All of us here at AU and in this class were alive on September 11, 2001. Not only that, we all have direct firsthand knowledge of the event, whether we lost loved ones or just remember hearing about it on the news for the first time. However, as the years role by, and generations grow up who never remember it, how will history describe 9/11? What will learning about that event look and feel like? In previous times, people went to libraries to read books or hear recordings of radio broadcasts and televised speeches. What will it be for our children?
If they will be using the September 11 Digital Archive, then they will be in good hands. The organization, “funded by a major grant from the Alfred P. Sloan Foundation and organized by the American Social History Project at the City University of New York Graduate Center and the Center for History and New Media at George Mason University”, organizes and records stories and facts from 9/11 (Abo 9/11 archive).
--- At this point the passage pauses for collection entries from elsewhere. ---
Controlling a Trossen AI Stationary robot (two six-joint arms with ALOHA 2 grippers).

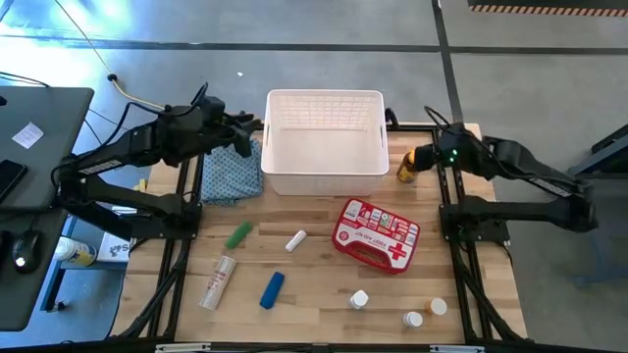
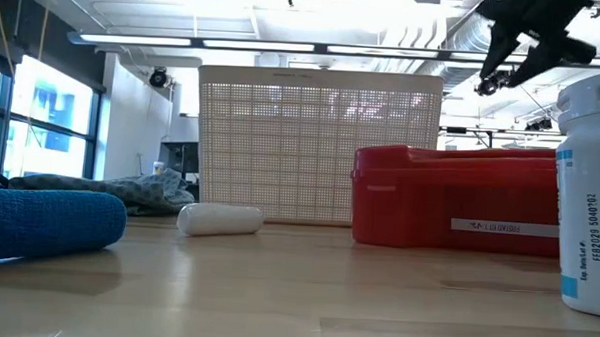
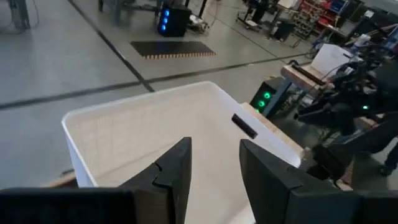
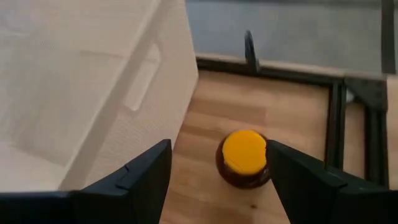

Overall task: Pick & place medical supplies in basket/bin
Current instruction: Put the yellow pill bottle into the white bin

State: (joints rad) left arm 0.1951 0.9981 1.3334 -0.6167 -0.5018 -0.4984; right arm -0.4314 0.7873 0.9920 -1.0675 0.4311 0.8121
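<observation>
The right pincer [image 4: 214, 180] hangs with fingers spread wide directly above the amber yellow-capped bottle [image 4: 244, 158], which stands upright on the surface just beside the white basket [image 1: 325, 147]. The left pincer [image 3: 214, 177] hovers partly open, empty, over the basket's opposite rim.

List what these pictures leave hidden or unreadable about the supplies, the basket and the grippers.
- Basket floor: in the low view its slotted wall screens it; the left wrist view is partly blocked by the left gripper.
- Amber bottle: label unseen; only the yellow cap shows between the right gripper fingers.
- White pill bottle: cut off by the low view's edge.
- First-aid case: lid print too small in the high view.
</observation>
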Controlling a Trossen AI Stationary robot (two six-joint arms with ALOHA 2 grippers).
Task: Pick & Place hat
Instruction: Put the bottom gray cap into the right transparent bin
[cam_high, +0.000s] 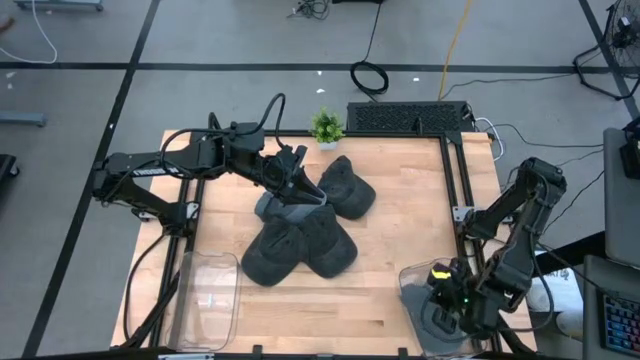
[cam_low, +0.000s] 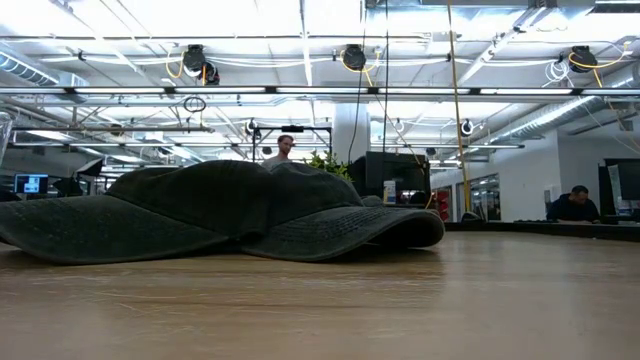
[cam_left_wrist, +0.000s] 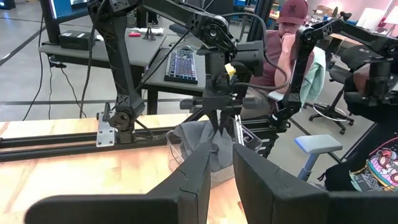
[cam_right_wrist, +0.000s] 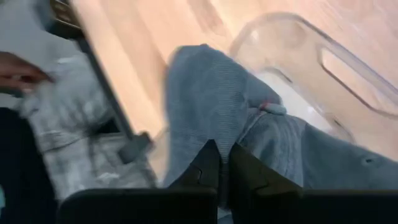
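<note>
- Hat, grey (cam_right_wrist: 211, 106), pinched between the right gripper (cam_high: 443, 297) fingers, hanging partly inside the clear bin (cam_high: 412, 283) at the table's near right corner; right wrist view shows the cloth bunched over the bin rim.
- Second clear bin (cam_high: 208, 298) sits at the near left corner of the table (cam_high: 410, 200).
- Pile of dark caps (cam_high: 305, 240) lies mid-table, several overlapping, brims touching; low view shows two of them (cam_low: 230, 210) flat on the wood.
- Left gripper (cam_high: 300, 188) is over the far side of the pile, fingers (cam_left_wrist: 193, 180) pressed nearly together with a thin slit between them, nothing visibly held.
- One lighter grey cap (cam_high: 283, 211) lies just beneath the left gripper, touching the dark ones.
- Small green plant (cam_high: 326, 126) stands at the far edge of the table, just beyond the pile.
- Black keyboard-like panel (cam_high: 408, 117) beside the plant at the far right edge.
- Beyond the table: a seated person (cam_low: 575, 205) at a desk, and another person in a red cap (cam_left_wrist: 297, 18) behind the right arm.
</note>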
What’s so great about this database? What I was struck by was how precisely it was organized. When you go to the front page, go to the top and click on browse. You then go to another page which breaks the available information down into categories like stories, documents, etc. Within these categories, there are further subdivisions, like for stories, which break the information down into categories based on where the stories came from. This preciseness makes finding information a process that is easy because of the way everything flows. It’s quick, efficient and to the point, perfectly suited for the internet age.
That being said, the site isn’t perfect. The fact that some of the same pieces of information appear under the link browse as for the link research seems a little redundant. Also, there is information about flyers that were on the streets of NY during 9/11. It seems meant to capture the mood, but the website puts so much information into the attack rather than setting up what a day in NY would have been like back than that it makes little sense…It seems like something that belongs in an exhibit made years after the attack. But overall, the website is a solid way to record and present information on 9/11 that could serve our children well.